Sonntag, 18. Juni 2017
Using allantoin in balms and butters: Avocado/hemp butter for cracked and chapped feet (Guest post)
Today's post is written by our Jilly who is not only a talented skincare formulator, she has her own unique way of explaining what she does and why she does it. Her blog posts are detailed, explaining each single step with fabulous photos so that everybody (even those of you with not a long experience in a cosmetic lab) can follow her.
Besides being a skincare formulator and a tutor by Formula Botanica, she is a runner and she knows how to take care of her feet and pamper her. This is a butter she prepared in winter/early spring but as we all know, our feet need pampering all year around and specially during summer when we wear flip-flops or fanciful sandals.
Depending on your climate and ambient temperature, or depending on the market you are going to sell this product, you may need to slightly modify this formulation. If you are in a hot area, you may need to add more hard butter and wax to increase the melting point and void melting the butter, if you are in a colder area you can decrease the wax content and add more oils. As always, we receommend that you make your first batches in small volumes (30-50 gr) and to completely study the stability and behaviour of the product under various conditions before you launch the product or make a 1kg batch as a gift or a prototype product.

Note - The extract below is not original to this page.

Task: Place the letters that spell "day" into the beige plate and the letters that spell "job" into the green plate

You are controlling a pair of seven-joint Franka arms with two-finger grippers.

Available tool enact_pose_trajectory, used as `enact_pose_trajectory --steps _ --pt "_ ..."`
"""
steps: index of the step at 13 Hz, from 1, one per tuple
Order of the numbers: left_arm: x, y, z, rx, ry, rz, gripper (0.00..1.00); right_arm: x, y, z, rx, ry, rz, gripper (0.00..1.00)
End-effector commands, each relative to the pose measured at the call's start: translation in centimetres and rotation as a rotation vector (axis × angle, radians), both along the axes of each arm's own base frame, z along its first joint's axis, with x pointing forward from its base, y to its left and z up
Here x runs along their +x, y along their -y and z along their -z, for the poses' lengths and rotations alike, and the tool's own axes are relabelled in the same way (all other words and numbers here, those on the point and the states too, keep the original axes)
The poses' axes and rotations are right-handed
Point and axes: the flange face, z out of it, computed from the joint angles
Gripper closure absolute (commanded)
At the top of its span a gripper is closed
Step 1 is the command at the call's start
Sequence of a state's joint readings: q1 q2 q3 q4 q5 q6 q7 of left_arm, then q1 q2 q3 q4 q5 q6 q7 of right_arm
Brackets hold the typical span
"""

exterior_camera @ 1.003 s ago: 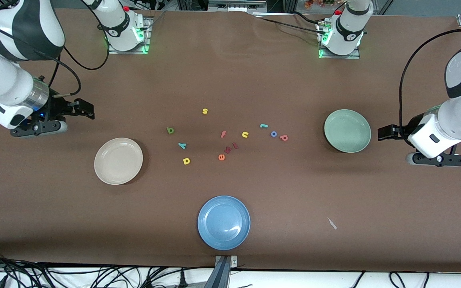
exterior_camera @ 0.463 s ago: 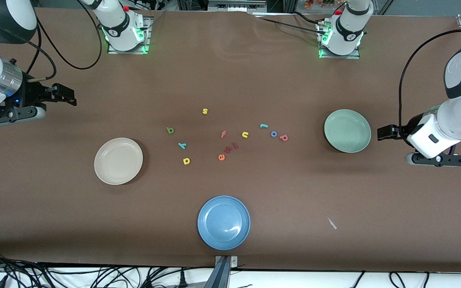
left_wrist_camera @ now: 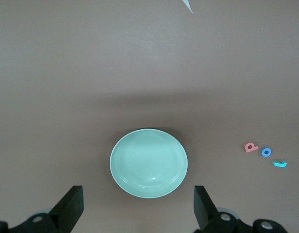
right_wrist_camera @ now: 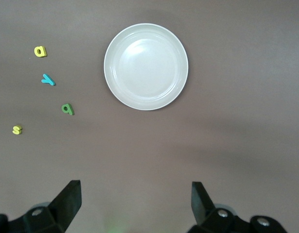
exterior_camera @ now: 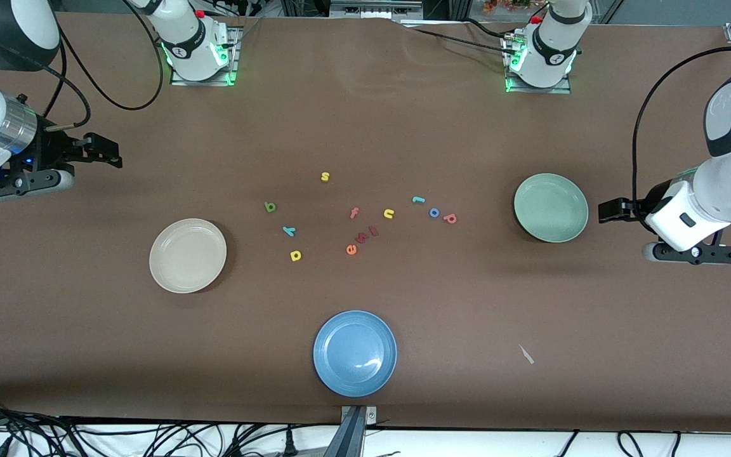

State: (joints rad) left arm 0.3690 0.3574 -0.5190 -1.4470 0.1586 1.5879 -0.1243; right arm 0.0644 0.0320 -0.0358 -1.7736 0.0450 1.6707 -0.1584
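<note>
Since a second ago the right arm has swung out toward its own end of the table and now barely shifts, while the left arm and every object lie as they did. Nothing of the task is done: the beige plate (exterior_camera: 188,256) toward the right arm's end and the green plate (exterior_camera: 551,207) toward the left arm's end both sit empty, as does the blue plate (exterior_camera: 355,353) nearest the front camera. The right gripper (exterior_camera: 106,153) hangs over bare table, jaws wide apart and holding nothing; the left gripper (exterior_camera: 612,210) hovers just beside the green plate, likewise spread wide and empty. All six letters remain on the table between the plates: the olive d (exterior_camera: 270,206), teal y (exterior_camera: 289,230) and yellow a (exterior_camera: 296,255) nearer the beige plate; the light-teal j (exterior_camera: 418,200), blue o (exterior_camera: 434,212) and pinkish b (exterior_camera: 450,218) nearer the green plate.
</note>
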Motion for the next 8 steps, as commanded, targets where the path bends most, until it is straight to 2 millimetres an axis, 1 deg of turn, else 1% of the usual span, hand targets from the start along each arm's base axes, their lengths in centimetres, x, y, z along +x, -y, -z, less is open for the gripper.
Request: enact_pose_trajectory --steps 1,8 --pt "-0.63 -0.11 -0.50 -0.017 0.001 0.021 0.00 -0.10 0.33 -0.33 -0.009 -0.005 -0.012 0.00" --pt "-0.64 -0.09 -0.06 -0.017 -0.006 0.022 0.00 -0.11 0.33 -0.10 -0.009 -0.010 -0.012 0.00"
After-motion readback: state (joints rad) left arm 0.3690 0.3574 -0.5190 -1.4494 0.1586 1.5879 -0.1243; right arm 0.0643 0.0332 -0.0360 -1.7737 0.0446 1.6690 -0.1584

Have fun. I give the word to Jilly.
Elham
Avocado/hemp butter for cracked and chapped feet
This time we are going to make a lovely balm/butter perfect for dry, cracked, chapped, … feet!
Why do dry feet occur so regularly?
We have sebaceous glands (providing us with sebum) all over the body, except on the palms of our hands and the soles of our feet! As we all know, sebum is our own natural moisturizer, which keeps our skin (and hair) healthy, shiny and supple; in short: it prevents our skin and hair from drying. Since our feet lack this sebum, we need to take special care of them.
So, we are going to make a delicious balm/butter to pamper our feet! I have chosen this kind of product because it is thicker than a lotion and it is extra effective at moisturizing the skin; and I have experienced myself it works better than any cream .
For this balm, we have a bonus in store for you: we are going to include an extraordinary ingredient, which might surprise you!! (Just wait a moment)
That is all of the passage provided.